Looking for a secure retirement income? Learn how to invest in NPS (National Pension Scheme), its eligibility criteria, and other details about NPS
Are you looking to build a stable financial future for your golden years? Then, the National Pension Scheme (NPS) might be worth considering. This government-backed program helps you save for retirement. In this article, we will learn how to invest in NPS via offline and online methods, eligibility criteria, and other details.
The National Pension Scheme (NPS) is a government program that helps people save for retirement. Earlier, investing in NPS was limited to central government employees, but now, it is open to all professionals in India, even those working in the unorganised sector.

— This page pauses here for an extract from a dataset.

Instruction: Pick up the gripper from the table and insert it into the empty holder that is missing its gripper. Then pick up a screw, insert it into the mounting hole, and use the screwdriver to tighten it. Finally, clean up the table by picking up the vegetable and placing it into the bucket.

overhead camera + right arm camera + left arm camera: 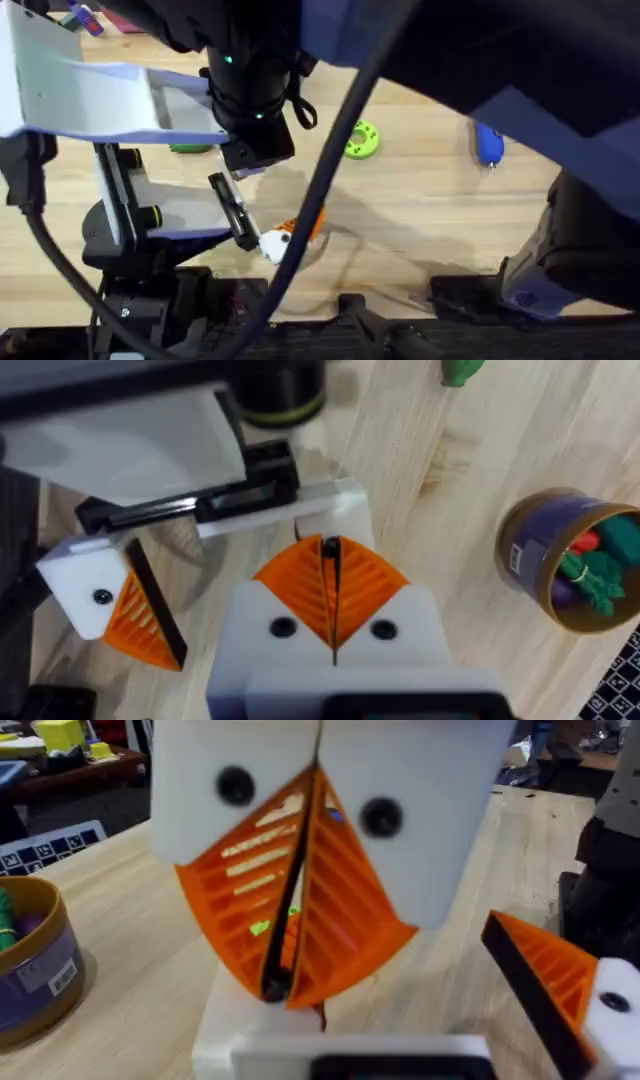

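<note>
My right gripper (331,565) is shut on the gripper, whose black end (330,550) shows between the orange pads. It hovers right at the plain white holder (335,508) on my left gripper (440,1020). The left gripper is open, with one orange-padded finger (560,985) standing far from the holder (300,1030). From overhead the right gripper (285,237) meets the left one's black rail (228,210) at the table's near edge. The blue screwdriver (488,143) lies far right. The green vegetable (190,148) lies partly hidden by the arm. The bucket (570,560) holds toy vegetables.
A lime green disc (362,139) lies mid-table. A black cable (330,170) crosses the overhead view, and both arms loom large and dark under the camera. The bucket (30,970) stands close beside the left gripper. Bare wood stretches between the disc and the screwdriver.
</note>
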Robot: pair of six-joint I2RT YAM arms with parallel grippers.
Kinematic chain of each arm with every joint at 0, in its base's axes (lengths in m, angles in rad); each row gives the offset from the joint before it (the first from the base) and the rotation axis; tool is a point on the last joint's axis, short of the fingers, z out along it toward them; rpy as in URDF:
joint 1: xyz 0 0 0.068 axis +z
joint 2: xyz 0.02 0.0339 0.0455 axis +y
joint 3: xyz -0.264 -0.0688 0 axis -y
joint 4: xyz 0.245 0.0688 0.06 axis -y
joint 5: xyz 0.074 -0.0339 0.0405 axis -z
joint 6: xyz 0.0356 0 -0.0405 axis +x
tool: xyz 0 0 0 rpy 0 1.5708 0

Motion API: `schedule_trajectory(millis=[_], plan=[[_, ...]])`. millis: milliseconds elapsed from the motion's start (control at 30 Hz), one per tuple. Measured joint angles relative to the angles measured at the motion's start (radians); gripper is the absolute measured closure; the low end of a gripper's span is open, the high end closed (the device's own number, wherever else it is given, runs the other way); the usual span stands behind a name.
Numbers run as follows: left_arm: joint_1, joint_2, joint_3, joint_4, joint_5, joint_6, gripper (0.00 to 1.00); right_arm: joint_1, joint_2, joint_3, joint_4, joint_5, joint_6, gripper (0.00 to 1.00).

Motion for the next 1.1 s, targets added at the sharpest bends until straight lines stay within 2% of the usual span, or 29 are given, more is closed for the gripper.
schedule_trajectory(millis=[100, 167, 267, 333, 400, 533, 800, 933, 1100], plan=[[0.000, 0.000, 0.000, 0.000, 0.000, 0.000, 0.014, 0.000, 0.000, 0.000, 0.000, 0.000, 0.002, 0.981], [0.000, 0.000, 0.000, 0.001, 0.000, 0.001, 0.013, 0.000, 0.000, 0.000, -0.002, 0.000, 0.005, 0.736], [0.000, 0.000, 0.000, 0.000, 0.000, 0.001, 0.014, 0.000, 0.000, 0.000, -0.003, 0.000, 0.007, 0.280], [0.000, 0.000, 0.000, 0.000, 0.000, 0.001, 0.014, -0.002, 0.000, 0.000, -0.003, 0.000, 0.011, 0.045], [0.000, 0.000, 0.000, 0.000, 0.000, 0.001, 0.015, -0.006, 0.000, 0.000, 0.000, -0.001, 0.026, 0.011], [0.000, 0.000, 0.000, 0.000, 0.000, 0.001, 0.015, -0.029, -0.017, 0.000, 0.019, -0.002, 0.086, 0.009], [0.000, 0.000, 0.000, 0.000, 0.000, 0.001, 0.014, -0.123, -0.121, -0.008, 0.038, -0.004, 0.269, 0.008], [0.000, 0.000, 0.000, 0.000, 0.000, 0.001, 0.014, -0.173, -0.205, -0.106, 0.099, -0.005, 0.349, 0.008], [0.000, 0.000, 0.000, 0.000, 0.000, 0.001, 0.014, -0.259, -0.347, -0.335, 0.227, -0.003, 0.482, 0.007]])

Under NPS, you can contribute regularly to your NPS account during your working years. Upon retirement, you can withdraw a portion of the accumulated amount as a lump sum. The remaining amount is used to provide you with a steady monthly income. The Pension Fund Regulatory and Development Authority (PFRDA), administered by the government of India, regulates the NPS.
The eNPS portal offers a convenient investment method if you're comfortable with online procedures and Internet banking. However, if you prefer in-person assistance or have limited internet access, investing in NPS offline will be a better option.
Collect the subscriber form from a PoP (point of presence): A PoP is a bank or authorised agency registered with PFRDA. Fill out the subscriber form and submit it along with your KYC documents (skip this step if you're already KYC-compliant with that bank).